» **TASK ITEM**
Every entry below should be printed again exactly as it reads.

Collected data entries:

■ ■ ■

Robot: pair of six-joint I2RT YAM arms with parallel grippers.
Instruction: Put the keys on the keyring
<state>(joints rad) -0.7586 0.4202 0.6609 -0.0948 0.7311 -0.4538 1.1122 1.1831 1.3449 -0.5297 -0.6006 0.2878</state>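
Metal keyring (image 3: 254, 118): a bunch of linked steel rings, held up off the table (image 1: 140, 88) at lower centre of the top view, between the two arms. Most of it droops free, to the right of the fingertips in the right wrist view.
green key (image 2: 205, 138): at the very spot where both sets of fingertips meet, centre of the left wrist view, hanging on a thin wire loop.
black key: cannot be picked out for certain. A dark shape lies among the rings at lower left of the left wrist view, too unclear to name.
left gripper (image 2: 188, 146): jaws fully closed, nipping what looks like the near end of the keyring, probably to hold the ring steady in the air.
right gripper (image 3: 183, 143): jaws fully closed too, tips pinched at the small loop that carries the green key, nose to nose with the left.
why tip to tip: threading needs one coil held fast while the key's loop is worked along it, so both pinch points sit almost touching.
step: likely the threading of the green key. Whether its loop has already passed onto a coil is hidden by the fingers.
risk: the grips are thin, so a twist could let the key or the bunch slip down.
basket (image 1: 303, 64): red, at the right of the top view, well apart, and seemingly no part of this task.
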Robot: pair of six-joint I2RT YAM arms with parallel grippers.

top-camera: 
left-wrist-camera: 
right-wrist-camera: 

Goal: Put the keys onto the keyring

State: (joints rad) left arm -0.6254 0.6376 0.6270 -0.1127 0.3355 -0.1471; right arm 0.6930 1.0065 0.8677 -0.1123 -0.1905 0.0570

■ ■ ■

» **SOLUTION**
Robot: pair of six-joint I2RT YAM arms with parallel grippers.
Instruction: Put the keys on the keyring
<state>(joints rad) -0.7586 0.4202 0.6609 -0.0948 0.7311 -0.4538 1.1122 1.1831 1.3449 -0.5297 -0.6006 0.2878</state>
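Metal keyring (image 3: 254, 118): a bunch of linked steel rings, held up off the table (image 1: 140, 88) at lower centre of the top view, between the two arms. Most of it droops free, to the right of the fingertips in the right wrist view.
green key (image 2: 205, 138): at the very spot where both sets of fingertips meet, centre of the left wrist view, hanging on a thin wire loop.
black key: cannot be picked out for certain. A dark shape lies among the rings at lower left of the left wrist view, too unclear to name.
left gripper (image 2: 188, 146): jaws fully closed, nipping what looks like the near end of the keyring, probably to hold the ring steady in the air.
right gripper (image 3: 183, 143): jaws fully closed too, tips pinched at the small loop that carries the green key, nose to nose with the left.
why tip to tip: threading needs one coil held fast while the key's loop is worked along it, so both pinch points sit almost touching.
step: likely the threading of the green key. Whether its loop has already passed onto a coil is hidden by the fingers.
risk: the grips are thin, so a twist could let the key or the bunch slip down.
basket (image 1: 303, 64): red, at the right of the top view, well apart, and seemingly no part of this task.
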Robot: pair of six-joint I2RT YAM arms with parallel grippers.

top-camera: 
left-wrist-camera: 
right-wrist-camera: 

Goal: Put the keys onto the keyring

State: (joints rad) left arm -0.6254 0.6376 0.6270 -0.1127 0.3355 -0.1471; right arm 0.6930 1.0065 0.8677 -0.1123 -0.1905 0.0570

Now the exercise is complete.